> **Action item**:
Search the listing below for the word "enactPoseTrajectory" and return each line that contains it.

> **Data extract**:
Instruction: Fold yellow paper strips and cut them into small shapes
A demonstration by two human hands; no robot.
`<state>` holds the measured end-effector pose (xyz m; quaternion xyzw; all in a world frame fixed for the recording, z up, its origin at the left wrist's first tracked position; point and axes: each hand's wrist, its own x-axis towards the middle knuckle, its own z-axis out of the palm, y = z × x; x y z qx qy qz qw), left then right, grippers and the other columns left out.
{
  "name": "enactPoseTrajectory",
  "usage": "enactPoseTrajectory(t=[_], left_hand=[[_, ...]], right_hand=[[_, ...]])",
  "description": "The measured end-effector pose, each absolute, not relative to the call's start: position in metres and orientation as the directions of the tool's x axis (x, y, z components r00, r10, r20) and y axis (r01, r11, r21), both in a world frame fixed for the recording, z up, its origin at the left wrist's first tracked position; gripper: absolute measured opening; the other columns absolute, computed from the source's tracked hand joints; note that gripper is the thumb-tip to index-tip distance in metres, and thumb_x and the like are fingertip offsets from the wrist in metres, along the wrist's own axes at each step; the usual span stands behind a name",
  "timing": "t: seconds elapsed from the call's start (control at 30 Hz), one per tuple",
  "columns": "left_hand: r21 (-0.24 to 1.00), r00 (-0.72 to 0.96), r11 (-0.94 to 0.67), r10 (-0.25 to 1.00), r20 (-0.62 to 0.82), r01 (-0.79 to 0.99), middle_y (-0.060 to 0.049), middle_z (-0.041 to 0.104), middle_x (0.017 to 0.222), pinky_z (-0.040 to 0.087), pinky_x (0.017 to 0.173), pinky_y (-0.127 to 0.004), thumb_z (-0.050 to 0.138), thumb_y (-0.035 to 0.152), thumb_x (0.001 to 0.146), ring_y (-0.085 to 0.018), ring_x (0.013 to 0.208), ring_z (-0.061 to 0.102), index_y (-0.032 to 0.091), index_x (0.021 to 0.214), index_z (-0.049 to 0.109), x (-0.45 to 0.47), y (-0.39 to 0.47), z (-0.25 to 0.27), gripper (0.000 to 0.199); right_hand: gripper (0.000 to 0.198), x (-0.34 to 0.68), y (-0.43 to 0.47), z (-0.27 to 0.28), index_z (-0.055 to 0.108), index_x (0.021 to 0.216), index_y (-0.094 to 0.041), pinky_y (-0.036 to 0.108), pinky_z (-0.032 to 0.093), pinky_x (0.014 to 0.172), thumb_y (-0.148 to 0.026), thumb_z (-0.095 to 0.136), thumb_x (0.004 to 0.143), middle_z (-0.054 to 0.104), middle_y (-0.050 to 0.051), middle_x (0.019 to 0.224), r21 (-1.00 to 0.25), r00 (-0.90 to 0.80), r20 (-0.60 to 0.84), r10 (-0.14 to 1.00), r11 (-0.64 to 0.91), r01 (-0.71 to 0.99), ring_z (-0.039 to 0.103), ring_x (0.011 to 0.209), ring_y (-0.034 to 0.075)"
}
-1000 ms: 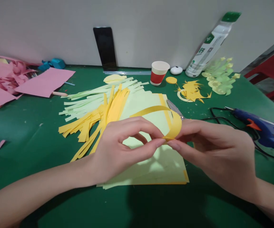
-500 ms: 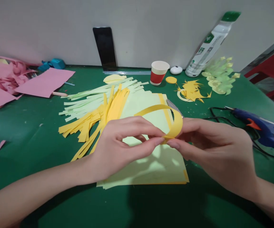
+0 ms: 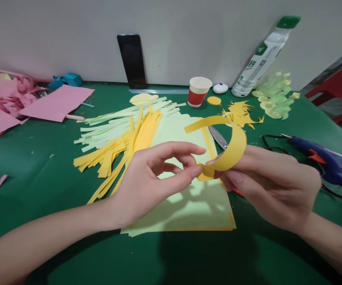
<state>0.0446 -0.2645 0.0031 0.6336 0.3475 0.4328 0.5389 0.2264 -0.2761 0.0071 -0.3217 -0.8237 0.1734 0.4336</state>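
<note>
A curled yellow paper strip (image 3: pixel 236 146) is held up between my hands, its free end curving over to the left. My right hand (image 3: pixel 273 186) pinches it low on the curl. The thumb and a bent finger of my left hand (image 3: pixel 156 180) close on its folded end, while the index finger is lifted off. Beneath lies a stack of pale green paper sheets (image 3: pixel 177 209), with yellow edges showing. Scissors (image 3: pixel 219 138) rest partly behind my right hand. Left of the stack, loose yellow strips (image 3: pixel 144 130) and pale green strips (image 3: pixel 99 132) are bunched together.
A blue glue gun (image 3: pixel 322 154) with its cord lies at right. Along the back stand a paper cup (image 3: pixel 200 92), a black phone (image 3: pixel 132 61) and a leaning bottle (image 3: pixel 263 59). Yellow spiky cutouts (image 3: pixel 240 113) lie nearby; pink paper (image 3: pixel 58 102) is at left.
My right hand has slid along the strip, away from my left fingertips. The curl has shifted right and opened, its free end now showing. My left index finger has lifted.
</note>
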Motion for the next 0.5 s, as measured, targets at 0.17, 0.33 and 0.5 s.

> **Response to this exercise**:
  "name": "enactPoseTrajectory",
  "usage": "enactPoseTrajectory(t=[_], left_hand=[[_, ...]], right_hand=[[_, ...]])",

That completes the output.